Mais c’est passer outre le potentiel beaucoup plus intéressant de ces technologies et toutes les répercussions qu’elles auront sur nos vies et sur les façons de faire des entreprises.

Imaginez votre réfrigérateur désormais intelligent et connecté. Non seulement celui-ci saura quand vous serez sur le point de manquer de lait frais et pourra vous en avertir à distance, mais il pourra également commander votre marque de lait préférée sur une plateforme commerciale alimentaire, de sorte que votre lait sera livré chez vous, sans effort, probablement par un drone, au cours des heures – voire des minutes – qui suivront. Pour les entreprises, cette nouvelle réalité constituera à la fois une gigantesque occasion et une menace tout aussi énorme, avec des effets majeurs dans plusieurs secteurs d’activité, de la communication-marketing au commerce de détail, notamment. En effet, en prenant le contrôle de nos achats routiniers – qui représentent généralement quelque 80 % de nos courses au supermarché –, ces objets connectés amèneront au moins trois conséquences.

La loyauté

La première conséquence aura trait à notre loyauté en tant que clients. Les spécialistes savent que nous tous, consommateurs, entretenons à la fois une certaine loyauté attitudinale à l’égard de nos marques préférées – c’est la loyauté du cœur, celle qui parle de notre affection, voire de notre amour pour certaines marques – et également une certaine loyauté comportementale – c’est la loyauté des pieds, en quelque sorte, celle qui fait en sorte qu’on rachète systématiquement les produits des mêmes marques sans trop y réfléchir. On sait très bien, au passage, que ces deux types de loyauté ne sont pas parfaitement corrélés, loin de là. (On a beau aimer d’amour sa marque de détergent, il arrive qu’on se laisse tenter par la marque concurrente, en solde ce jour-là !)

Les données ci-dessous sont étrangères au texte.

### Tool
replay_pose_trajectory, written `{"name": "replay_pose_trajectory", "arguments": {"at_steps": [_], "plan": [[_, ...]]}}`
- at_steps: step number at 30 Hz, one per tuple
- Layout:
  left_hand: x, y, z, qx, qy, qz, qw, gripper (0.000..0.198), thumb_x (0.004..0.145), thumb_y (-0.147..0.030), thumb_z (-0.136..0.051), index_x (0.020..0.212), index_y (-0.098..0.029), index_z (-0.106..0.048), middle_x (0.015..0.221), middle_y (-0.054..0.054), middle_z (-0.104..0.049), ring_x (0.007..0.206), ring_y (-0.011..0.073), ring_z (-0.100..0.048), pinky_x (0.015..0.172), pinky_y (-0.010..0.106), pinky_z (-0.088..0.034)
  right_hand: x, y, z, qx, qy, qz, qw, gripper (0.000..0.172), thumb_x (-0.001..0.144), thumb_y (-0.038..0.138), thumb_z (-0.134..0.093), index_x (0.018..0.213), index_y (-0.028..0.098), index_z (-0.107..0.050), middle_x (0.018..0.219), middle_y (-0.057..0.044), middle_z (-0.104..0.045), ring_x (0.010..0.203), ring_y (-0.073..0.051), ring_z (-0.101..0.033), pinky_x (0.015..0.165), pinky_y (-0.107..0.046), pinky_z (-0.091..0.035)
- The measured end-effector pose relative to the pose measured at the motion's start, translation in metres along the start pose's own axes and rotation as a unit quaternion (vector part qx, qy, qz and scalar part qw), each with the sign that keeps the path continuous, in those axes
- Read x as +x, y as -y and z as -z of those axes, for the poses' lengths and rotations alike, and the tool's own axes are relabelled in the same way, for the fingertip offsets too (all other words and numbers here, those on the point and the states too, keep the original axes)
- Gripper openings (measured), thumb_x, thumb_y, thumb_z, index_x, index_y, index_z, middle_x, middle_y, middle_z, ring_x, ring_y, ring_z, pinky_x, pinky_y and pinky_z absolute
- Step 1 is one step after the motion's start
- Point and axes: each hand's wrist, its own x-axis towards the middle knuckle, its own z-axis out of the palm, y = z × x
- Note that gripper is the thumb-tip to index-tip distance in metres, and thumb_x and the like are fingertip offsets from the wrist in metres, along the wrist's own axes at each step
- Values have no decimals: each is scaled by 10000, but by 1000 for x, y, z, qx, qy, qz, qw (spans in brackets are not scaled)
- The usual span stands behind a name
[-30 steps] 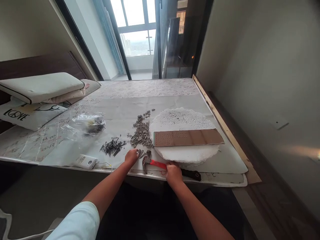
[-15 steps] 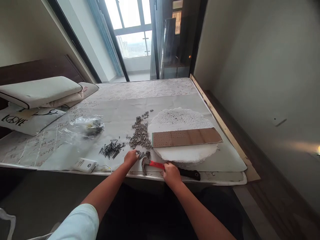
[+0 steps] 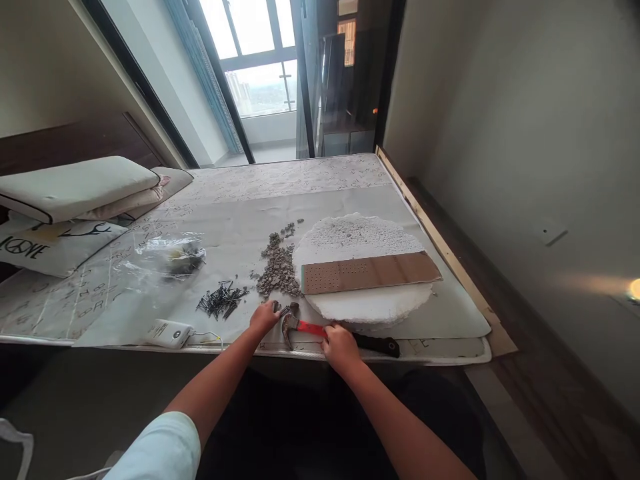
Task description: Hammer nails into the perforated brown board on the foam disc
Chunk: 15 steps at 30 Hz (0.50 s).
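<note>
The right hand (image 3: 342, 345) grips the hammer (image 3: 311, 329) while the left hand (image 3: 264, 317) curls beside nails (image 3: 285, 311), its hold unclear.

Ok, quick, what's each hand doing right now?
Left hand: fingers at the small nails; can't tell if it's holding any.
Right hand: closed on the hammer's handle.

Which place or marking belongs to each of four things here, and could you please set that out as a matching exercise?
Things
1. claw hammer
2. brown perforated board
3. heap of dark nails
4. cushion

Places and markings
A. lying across the white round slab
B. printed with "LOVE"
C. held in the right hand
D. left of the grey stone chips

Pairs: 1-C, 2-A, 3-D, 4-B
</note>
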Motion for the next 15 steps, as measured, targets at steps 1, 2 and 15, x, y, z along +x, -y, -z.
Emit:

Or, depuis des lustres, les spécialistes du marketing se préoccupent de la loyauté déclinante des consommateurs, bien qu’ils en soient les premiers responsables. Rien n’est jamais acquis, soulignent-ils, et un client fidèle aujourd’hui pourrait très bien passer chez la concurrence demain matin, puis revenir après-demain, souvent à grands coups de communication-marketing coûteuse ou de rabais tout aussi onéreux.

Puisque nous jugerons dès lors plus compliqué de reprogrammer notre objet connecté pour changer de marque lors du prochain renouvellement d’un produit donné, nous deviendrons tous ni plus ni moins des clients automates, sans véritable loyauté attitudinale mais rachetant systématiquement les mêmes produits des mêmes marques, annulant du coup l’utilité de tout type de stratégie de rabais ou de communication-marketing, car nos objets connectés n’y seront probablement pas très sensibles. Pourquoi, en effet, devrait-on vous donner des rabais sur des produits que vous achetez déjà ou investir en publicité pour vous convaincre d’acheter telle ou telle marque alors que vous avez déjà largement délégué à un simple robot la tâche d’acheter ce dont vous avez besoin ?

Le déclin de l’innovation

Tout cela amène d’ailleurs une deuxième conséquence : le déclin de l’innovation dans les produits courants. Puisque nous serons tous des clients automates qui rachèteront systématiquement les mêmes produits, il n’y aura plus beaucoup d’intérêt à élaborer de nouvelles saveurs, de nouvelles versions, de nouveaux formats, à modifier le nombre de lames dans les rasoirs jetables ou à améliorer l’efficacité des détergents, car personne ne sera au rendez-vous pour s’en rendre compte et vouloir faire l’effort de reconfigurer son objet connecté en conséquence.

Globalement, nous risquons d’entrer dans une ère où les produits deviendront banalisés et le resteront.

Le commerce en ligne : (r)évolution

Enfin, c’est tout le commerce de détail qui sera touché de manière profonde par l’émergence des objets connectés. Déjà, le commerce en ligne a grandement changé la donne. Mais les bouleversements pourraient être encore plus importants pour ce secteur une fois que les objets connectés seront vraiment déployés.

Les consommateurs ont essentiellement deux modes de magasinage. Ils peuvent être en mission, à la recherche d’un ou de plusieurs produits particuliers, auquel cas tout ce qui nous empêche de compléter nos achats n’est que désagrément et obstacle à supprimer. C’est ce qu’on appelle le mode de magasinage télique. À l’inverse, ils peuvent plutôt être à la recherche d’une expérience de magasinage, faire du lèche-vitrines, flâner dans les boutiques, bref magasiner pour le plaisir de magasiner, sans autre but que de visiter les boutiques. C’est le mode de magasinage paratélique.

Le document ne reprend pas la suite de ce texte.